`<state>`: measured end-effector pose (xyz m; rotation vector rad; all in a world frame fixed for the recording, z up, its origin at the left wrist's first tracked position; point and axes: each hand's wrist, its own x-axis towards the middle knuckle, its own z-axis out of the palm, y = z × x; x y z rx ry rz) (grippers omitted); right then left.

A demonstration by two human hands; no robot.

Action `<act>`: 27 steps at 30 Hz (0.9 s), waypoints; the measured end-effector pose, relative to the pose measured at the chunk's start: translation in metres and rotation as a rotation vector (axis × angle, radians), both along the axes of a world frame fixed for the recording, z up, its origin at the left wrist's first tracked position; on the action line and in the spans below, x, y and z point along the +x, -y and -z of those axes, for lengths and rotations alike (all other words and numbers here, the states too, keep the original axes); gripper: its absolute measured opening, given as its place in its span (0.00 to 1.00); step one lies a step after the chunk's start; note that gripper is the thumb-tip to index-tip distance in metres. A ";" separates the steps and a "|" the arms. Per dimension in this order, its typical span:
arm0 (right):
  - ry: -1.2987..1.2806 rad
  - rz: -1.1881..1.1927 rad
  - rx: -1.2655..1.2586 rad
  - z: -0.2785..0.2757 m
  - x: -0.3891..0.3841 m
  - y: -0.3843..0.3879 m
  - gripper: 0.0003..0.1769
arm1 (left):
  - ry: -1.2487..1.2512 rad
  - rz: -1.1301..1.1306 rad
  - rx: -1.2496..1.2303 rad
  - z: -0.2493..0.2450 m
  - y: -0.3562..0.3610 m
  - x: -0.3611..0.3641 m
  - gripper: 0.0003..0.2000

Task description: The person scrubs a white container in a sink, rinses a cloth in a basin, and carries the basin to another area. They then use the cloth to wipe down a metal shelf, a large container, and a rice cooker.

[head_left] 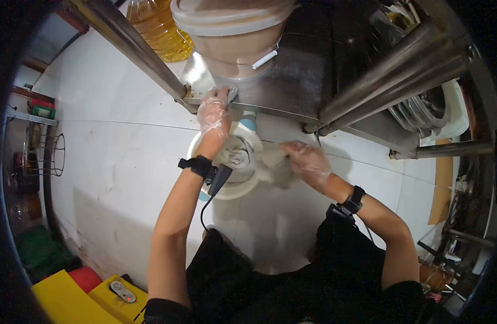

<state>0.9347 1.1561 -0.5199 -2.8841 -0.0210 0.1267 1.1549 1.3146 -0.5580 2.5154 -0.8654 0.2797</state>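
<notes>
My left hand [215, 116], in a thin clear glove, is up at centre frame. Its fingers [220, 97] are pressed together against the front lip of the steel bench [281, 92]; I cannot tell whether they hook over the lip or only rest on it. My right hand [309, 162], gloved too, sits right of centre and is blurred. As far as I can make out, its fingers are bunched into a pale cloth [270, 166] that hangs just beside the white bucket [235, 191] on the tiled floor [124, 151]. A second crumpled grey rag [238, 156] lies inside the bucket, below my left wrist.

I'd judge the cloth to be limp, light and probably wet, so it will sag and slip against the glove. A full fistful through the middle would hold it better than a pinch at a corner.

On the bench at top centre stands a lidded tub [235, 32], with an oil bottle [159, 27] to its left. A black band [197, 164] wraps each wrist.
</notes>
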 end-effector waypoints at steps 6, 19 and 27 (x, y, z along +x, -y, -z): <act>-0.007 0.059 0.263 -0.005 -0.032 0.015 0.19 | 0.032 0.013 -0.016 0.156 0.109 0.003 0.22; -0.133 0.277 0.269 -0.020 -0.053 0.038 0.17 | -0.155 0.688 -0.326 0.097 0.122 -0.051 0.13; -0.005 0.403 0.365 -0.059 -0.030 0.026 0.14 | 0.164 -0.038 0.286 0.006 -0.005 0.011 0.16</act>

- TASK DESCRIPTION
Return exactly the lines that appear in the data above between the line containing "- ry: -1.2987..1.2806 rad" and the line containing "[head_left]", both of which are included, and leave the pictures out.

- TASK ANSWER
  - ry: -1.2987..1.2806 rad
  - rz: -1.1881..1.1927 rad
  - rx: -1.2655..1.2586 rad
  - z: -0.2785..0.2757 m
  - x: -0.3891..0.3841 m
  - y: -0.3843..0.3879 m
  - gripper: 0.0003..0.1769
arm1 (left):
  - ry: -1.2487..1.2512 rad
  - rz: -1.1301..1.1306 rad
  - rx: -1.2496..1.2303 rad
  - z: -0.2493..0.2450 m
  - y: -0.3562..0.3610 m
  - x: -0.3611..0.3641 m
  - gripper: 0.0003..0.2000

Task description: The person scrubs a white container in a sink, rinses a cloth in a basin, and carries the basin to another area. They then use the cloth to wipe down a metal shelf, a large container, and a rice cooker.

[head_left] 

The response has been given in full.